IACHIMO. — Je m’apitoie dé tout mon cœur sur deux créatures.

IMOGÈNE. — Suis-je l’une d’elles, Seigneur ? Vous me regardez : quel délabrement remarquez-vous en moi qui mérite votre pitié ?

IACHIMO. — Lamentable ! Eh quoi ! se cacher du radieux soleil, et trouver joie dans une prison éclairée par une chandelle !

IMOGÈNE. — Je vous en prie, Seigneur, veuillez faire accorder vos réponses plus directement à mes demandes. Pourquoi vous apitoyez-vous sur moi ?

IACHIMO. — Parce que d’autres peuvent.... j’étais sur le point de dire jouir de votre.... mais c’est l’office des dieux de venger cela, et ce n’est pas le mien de le révéler,

IMOGÈNE. — Vous semble/, connaître quelque chose sur moi, ou me concernant : je vous en prie, — puisque douter si les choses vont mal cause souvent plus de souffrance que d’être sûr qu’elles vont mal en effet ; car les choses certaines, ou bien sont sans remède, ou bien connues à temps peuvent trouver leur remède, — découvrez-moi quel est ce secret que vous poussez en avant et puis que vous arrêtez court.
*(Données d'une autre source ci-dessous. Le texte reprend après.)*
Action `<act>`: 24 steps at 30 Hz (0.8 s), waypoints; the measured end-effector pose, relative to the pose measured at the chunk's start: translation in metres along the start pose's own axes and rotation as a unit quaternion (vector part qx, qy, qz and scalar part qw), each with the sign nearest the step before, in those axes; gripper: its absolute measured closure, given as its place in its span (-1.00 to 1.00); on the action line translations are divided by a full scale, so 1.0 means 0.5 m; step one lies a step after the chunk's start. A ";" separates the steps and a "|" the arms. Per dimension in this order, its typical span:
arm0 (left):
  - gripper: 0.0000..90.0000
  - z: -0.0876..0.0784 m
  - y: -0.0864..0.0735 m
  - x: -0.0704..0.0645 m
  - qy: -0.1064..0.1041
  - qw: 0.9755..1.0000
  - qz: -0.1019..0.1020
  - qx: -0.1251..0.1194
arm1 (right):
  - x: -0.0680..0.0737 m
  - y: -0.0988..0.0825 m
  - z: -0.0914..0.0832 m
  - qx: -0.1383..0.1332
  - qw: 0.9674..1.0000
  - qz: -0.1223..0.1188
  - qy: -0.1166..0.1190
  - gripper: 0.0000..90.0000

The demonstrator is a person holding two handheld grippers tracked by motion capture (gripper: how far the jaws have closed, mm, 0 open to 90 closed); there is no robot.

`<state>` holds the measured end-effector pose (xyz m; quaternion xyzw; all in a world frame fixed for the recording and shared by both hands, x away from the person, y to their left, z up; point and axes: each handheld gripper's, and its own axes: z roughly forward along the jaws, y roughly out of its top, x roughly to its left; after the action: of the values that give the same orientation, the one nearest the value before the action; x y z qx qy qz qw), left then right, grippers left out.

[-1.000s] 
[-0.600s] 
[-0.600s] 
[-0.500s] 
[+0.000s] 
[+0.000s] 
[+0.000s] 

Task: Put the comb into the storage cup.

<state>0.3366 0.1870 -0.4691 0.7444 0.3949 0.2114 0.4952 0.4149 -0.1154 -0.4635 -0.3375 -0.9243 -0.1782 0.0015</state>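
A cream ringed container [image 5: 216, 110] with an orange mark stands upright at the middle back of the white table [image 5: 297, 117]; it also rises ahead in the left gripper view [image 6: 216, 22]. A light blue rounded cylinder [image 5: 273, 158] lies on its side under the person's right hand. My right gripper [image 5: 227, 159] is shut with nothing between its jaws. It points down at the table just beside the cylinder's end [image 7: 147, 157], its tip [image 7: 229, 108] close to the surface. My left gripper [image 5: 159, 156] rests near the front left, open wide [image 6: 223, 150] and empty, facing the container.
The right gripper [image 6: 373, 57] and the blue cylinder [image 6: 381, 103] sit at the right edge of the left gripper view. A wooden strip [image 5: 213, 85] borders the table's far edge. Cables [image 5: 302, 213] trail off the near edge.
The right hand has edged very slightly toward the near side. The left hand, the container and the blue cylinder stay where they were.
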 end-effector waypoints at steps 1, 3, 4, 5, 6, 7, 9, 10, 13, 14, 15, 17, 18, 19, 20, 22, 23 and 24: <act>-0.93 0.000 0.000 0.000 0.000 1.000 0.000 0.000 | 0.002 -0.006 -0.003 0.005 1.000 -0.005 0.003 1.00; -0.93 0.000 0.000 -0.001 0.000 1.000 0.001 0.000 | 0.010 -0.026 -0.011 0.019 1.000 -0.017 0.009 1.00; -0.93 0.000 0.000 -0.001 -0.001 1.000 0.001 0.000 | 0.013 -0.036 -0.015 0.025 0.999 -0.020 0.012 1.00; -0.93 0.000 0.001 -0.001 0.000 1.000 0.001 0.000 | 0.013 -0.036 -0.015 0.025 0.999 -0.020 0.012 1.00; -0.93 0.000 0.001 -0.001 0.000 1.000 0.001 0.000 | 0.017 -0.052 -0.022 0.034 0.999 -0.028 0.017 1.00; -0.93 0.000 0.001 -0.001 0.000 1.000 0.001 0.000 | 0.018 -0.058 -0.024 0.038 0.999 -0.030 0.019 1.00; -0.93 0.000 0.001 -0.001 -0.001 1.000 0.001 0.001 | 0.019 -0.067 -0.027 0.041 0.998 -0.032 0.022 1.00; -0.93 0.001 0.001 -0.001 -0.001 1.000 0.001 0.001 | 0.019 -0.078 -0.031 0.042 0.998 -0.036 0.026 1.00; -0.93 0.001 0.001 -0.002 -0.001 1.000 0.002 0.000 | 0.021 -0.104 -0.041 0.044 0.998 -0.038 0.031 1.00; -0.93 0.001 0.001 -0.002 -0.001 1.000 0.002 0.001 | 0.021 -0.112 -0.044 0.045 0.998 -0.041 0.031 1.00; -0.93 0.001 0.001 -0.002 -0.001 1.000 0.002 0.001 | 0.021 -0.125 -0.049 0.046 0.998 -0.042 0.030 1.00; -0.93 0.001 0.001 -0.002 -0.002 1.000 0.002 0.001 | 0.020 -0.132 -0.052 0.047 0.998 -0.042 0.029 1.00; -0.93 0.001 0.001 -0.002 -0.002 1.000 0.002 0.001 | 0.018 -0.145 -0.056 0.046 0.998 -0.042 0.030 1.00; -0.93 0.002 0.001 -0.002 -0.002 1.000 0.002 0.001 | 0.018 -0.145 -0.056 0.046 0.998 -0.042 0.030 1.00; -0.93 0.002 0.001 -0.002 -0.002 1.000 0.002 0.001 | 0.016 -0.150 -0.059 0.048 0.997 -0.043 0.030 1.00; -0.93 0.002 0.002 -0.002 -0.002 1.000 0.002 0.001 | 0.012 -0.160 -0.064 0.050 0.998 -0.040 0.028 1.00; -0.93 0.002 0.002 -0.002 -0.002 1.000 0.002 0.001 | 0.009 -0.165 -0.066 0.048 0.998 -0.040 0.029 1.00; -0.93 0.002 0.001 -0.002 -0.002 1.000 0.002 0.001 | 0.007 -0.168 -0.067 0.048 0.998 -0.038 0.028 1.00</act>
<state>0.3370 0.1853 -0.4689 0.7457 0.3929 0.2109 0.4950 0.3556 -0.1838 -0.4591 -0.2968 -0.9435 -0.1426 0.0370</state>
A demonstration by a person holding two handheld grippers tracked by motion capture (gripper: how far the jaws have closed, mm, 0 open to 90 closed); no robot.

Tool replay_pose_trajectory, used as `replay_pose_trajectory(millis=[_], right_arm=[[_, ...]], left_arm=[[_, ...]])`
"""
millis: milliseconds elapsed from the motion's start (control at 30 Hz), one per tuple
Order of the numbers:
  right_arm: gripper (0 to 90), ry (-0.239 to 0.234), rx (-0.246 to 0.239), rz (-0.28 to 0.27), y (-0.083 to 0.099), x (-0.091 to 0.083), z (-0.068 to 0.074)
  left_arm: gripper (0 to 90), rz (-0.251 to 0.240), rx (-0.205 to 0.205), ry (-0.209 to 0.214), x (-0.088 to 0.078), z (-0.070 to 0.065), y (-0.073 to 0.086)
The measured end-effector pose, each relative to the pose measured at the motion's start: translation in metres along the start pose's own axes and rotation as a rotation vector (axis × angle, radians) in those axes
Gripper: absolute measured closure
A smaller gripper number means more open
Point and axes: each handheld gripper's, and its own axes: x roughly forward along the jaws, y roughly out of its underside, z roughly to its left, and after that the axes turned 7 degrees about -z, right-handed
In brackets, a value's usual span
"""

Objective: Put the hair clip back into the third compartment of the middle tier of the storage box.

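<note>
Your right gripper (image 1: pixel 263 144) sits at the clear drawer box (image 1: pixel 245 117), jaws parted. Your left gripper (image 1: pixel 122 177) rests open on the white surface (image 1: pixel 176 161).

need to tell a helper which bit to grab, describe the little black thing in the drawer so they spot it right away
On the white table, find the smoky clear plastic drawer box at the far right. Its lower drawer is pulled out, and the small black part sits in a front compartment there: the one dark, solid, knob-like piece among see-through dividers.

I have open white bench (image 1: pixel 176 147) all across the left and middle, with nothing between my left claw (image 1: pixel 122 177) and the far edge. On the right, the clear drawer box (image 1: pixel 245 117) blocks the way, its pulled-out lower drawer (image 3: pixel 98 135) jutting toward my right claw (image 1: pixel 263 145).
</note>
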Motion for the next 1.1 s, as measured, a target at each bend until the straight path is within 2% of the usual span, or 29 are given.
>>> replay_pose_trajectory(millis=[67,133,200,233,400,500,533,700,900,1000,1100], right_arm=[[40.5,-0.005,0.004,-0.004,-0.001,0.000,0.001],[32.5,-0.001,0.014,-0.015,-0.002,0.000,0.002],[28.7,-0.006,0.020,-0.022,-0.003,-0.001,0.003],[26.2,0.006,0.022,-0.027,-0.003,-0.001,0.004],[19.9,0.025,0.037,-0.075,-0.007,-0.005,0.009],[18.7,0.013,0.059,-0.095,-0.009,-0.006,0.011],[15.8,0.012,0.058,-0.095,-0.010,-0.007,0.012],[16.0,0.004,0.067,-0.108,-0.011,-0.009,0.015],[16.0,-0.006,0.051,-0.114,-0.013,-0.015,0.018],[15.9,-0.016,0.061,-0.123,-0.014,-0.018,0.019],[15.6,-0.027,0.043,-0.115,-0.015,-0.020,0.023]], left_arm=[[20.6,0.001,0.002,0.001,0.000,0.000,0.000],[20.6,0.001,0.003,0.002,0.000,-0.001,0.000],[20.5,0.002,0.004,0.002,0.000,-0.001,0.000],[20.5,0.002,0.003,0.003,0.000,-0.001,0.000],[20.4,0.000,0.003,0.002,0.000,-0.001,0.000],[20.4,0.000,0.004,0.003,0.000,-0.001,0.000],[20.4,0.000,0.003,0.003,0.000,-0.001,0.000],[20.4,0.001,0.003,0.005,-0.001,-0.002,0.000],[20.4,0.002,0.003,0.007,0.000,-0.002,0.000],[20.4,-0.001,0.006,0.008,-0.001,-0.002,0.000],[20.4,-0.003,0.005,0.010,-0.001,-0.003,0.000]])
IACHIMO. — Si j’avais cette joue pour y baigner mes lèvres, cette main dont l’attouchement, dont chaque attouchement forcerait à un serment de fidélité l’âme de celui qui le recevrait, si je possédais cet objet qui fait prisonnier le mobile regard de mon œil, rien qu’en le fixant sur lui ; et si néanmoins — maudit que je serais — mes baisers étaient esclaves de lèvres aussi banales que les degrés qui conduisent au Capitule, si j’échangeais des étreintes avec des mains rendues calleuses par les étreintes menteuses de toutes les heures, — par le mensonge répété jusqu’à en être un travail, — si je me mirais dans des yeux vulgaires et sans lustre, pareils à la lumière fumeuse engendrée par un suif puant, il serait bien juste que tous les fléaux de l’enfer punissent à un moment donné une telle trahison.